» **Work order**
Among the records below, find the lines that hold the word "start" and report how many there are, with no other words.

» **Records to process**
_____
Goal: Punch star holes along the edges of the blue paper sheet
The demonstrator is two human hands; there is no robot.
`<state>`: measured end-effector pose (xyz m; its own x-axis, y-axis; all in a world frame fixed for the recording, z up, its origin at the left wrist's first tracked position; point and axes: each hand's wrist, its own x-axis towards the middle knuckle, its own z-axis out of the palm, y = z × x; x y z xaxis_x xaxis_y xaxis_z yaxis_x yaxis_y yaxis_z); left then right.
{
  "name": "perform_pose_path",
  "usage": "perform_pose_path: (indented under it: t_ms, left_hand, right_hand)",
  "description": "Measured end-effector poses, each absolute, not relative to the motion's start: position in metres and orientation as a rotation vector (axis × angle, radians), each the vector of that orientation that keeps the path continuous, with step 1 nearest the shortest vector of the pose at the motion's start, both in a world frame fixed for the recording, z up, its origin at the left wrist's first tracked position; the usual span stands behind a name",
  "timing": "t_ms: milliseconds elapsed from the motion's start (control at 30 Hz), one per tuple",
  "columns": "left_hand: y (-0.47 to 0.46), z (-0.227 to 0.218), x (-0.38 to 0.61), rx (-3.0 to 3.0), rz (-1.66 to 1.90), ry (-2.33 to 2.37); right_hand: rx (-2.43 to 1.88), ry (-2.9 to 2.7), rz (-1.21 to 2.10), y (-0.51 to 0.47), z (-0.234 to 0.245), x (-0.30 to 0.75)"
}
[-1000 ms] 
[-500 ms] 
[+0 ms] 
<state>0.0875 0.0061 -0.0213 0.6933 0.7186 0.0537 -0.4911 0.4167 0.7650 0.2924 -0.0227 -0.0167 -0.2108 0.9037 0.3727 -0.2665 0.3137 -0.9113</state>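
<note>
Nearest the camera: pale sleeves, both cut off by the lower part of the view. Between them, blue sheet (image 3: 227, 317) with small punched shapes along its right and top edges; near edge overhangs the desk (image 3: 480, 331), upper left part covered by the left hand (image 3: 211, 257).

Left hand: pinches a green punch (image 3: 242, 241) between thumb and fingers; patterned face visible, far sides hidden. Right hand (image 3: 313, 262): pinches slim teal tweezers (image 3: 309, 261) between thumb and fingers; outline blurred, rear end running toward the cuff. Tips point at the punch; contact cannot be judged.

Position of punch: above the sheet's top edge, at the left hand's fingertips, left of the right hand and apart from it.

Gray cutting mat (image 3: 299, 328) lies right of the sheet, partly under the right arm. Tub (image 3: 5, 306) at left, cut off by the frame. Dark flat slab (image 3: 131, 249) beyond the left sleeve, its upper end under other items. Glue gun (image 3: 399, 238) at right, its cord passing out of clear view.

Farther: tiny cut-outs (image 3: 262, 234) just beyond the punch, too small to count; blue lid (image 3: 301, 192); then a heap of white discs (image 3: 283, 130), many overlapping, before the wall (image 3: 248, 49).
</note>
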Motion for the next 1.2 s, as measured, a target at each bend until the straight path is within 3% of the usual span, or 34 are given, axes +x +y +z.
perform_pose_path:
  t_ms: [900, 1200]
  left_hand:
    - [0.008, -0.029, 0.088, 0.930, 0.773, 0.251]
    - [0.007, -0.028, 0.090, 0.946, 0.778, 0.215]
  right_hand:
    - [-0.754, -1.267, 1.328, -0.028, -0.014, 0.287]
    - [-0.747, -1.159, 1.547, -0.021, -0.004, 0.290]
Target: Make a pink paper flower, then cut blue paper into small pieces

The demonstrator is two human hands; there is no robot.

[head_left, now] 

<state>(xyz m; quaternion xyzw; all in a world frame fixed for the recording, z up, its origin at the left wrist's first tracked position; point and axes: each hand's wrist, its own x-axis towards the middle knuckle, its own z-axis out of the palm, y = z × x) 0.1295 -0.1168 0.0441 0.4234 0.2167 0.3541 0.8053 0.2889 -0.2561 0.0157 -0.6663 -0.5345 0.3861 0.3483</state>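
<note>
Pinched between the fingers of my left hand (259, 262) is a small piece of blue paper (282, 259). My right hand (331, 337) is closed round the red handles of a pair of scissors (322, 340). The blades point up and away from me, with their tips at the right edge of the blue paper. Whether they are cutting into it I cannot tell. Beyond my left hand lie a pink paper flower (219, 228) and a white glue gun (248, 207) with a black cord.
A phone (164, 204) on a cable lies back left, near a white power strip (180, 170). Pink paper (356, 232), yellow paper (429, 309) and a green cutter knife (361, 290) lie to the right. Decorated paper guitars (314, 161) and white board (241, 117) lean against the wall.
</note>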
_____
» **Written solution**
2